Coenzyme Q or ubiquinone is a lipid-soluble antioxidant produced by animals (1). The chemical version present in humans is coenzyme Q10, named based on its structure.

What are the features of coenzyme Q10?

Coenzyme Q10 is a central component in the electron transport chain in mitochondria, the powerhouse of the cell. It is generally involved in the structural and functional generation of energy in the mitochondria. Coenzyme Q10 also provides antioxidant protection to cell membranes and plasma lipoproteins (2). This contributes to the benefits coenzyme Q10 has against cardiovascular disease and neurodegenerative diseases (3, 4). Coenzyme Q10 is especially important in reducing vitamins C and E as part of its antioxidant function (5). As an antioxidant, it also has benefits against aging. Unfortunately, with oral supplements, only a small amount is believed to be digested to reach the tissues and organs (6). Most of it is believed to be eliminated in the feces. The good part about this is that you cannot reach toxic amounts in the body.

Health benefits of Coenzyme Q10

Coenzyme Q10 deficiency syndrome

This deficiency is based on decreased coenzyme Q10 levels in the skeletal muscle and/or skin fibroblasts. It is a rare disease and is mostly genetically associated. It involves mutations in the genes involved in the synthesis of coenzyme Q10. There can also be mitochondrial disfunctions that are grouped under this disease. Oral supplementation with coenzyme Q10 can help with this in some cases. As mitochondria are present in all tissues, it is difficult sometimes to diagnose this condition.

Aging

In humans, there is a decrease in coenzyme Q10 synthesis with aging (7 – 10). Also, the amount of coenzyme Q10 in the plasma of elderly people is positively correlated with their levels of physical activity and cholesterol concentration (11, 12). Thus, people with higher coenzyme Q10 have higher energy levels in terms of physical activity. Older people orally supplemented with coenzyme Q10 over a 4 year period have shown an improvement in vitality, physical performance and quality of life (13). Oral supplementation also prevents oxidative stress associated with cardiovascular and neurodegenerative diseases that are a part of aging (14).

Cardiovascular disease

Supplementation with coenzyme Q10 has been shown to reduce systolic blood pressure (15). Supplementation may also reduce cardiovascular mortality allowing people to live longer (4, 16). This is mainly due to the antioxidant benefit of coenzyme Q10. Overall, more research is needed to see the therapeutic benefit of coenzyme Q10 to cardiovascular disease.
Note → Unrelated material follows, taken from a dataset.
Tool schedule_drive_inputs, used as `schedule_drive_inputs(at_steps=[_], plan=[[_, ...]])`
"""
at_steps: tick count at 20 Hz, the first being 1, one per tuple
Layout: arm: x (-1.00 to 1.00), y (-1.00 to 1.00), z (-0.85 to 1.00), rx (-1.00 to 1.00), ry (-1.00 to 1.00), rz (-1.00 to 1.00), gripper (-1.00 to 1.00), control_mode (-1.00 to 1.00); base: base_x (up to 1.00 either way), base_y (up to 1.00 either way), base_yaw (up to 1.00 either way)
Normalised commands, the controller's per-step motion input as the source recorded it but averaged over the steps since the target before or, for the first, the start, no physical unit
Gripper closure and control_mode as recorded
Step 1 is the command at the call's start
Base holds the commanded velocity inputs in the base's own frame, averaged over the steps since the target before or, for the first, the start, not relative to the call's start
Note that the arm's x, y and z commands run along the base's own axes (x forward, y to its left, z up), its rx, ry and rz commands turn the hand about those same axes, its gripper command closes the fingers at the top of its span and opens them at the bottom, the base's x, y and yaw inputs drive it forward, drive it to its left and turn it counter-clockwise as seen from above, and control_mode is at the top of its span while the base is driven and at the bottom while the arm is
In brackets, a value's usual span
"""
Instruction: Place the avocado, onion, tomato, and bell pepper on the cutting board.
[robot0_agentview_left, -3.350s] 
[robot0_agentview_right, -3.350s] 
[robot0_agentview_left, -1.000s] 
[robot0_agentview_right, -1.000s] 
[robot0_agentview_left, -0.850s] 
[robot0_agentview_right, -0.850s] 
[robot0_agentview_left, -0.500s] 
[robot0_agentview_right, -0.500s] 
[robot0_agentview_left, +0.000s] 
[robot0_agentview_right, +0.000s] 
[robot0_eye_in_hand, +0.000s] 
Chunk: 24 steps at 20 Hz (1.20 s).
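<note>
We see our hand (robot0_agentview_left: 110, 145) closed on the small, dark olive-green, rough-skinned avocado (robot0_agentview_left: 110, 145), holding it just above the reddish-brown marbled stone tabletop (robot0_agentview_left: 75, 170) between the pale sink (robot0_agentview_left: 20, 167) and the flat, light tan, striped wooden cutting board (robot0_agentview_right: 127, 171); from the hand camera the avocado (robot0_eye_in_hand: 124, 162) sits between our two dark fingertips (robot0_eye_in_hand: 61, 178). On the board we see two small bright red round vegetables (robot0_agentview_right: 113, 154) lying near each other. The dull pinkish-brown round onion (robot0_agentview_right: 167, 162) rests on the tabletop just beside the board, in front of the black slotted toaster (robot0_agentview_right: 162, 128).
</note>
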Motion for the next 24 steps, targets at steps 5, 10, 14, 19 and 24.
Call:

Metabolic syndrome and diabetes

Coenzyme Q10 can reduce fasting plasma glucose levels in some people (17). There is also some evidence to show that coenzyme Q10 is effective in reducing serum triglycerides (18) and plasma lipoprotein (19). This activity can also be attributed to the antioxidant potential of coenzyme Q10. For a clear connection, however, more research is needed.

Kidney disease

Oxidative stress (damage from free radicals) plays a role in diabetic kidney disease. There is some evidence indicating that coenzyme Q10 can reduce oxidative stress in patients undergoing hemodialysis (20).   More research is required to see if coenzyme Q10 is effective to treat kidney disease but its antioxidant potential does seem to benefit patients.

Inflammation

Aging is associated with chronic inflammation and increased oxidative stress. This, in turn, is associated with cardiovascular disease, diabetes, cancer, and chronic kidney disease. Oral supplementation with coenzyme Q10 reduced inflammatory marker production in elderly individuals (21). Supplementation with coenzyme Q10 also protected against oxidative damage in down syndrome patients who are known to have high proinflammatory markers (22, 23). Inflammatory conditions are complex and so more research is needed to see if there is a clear benefit.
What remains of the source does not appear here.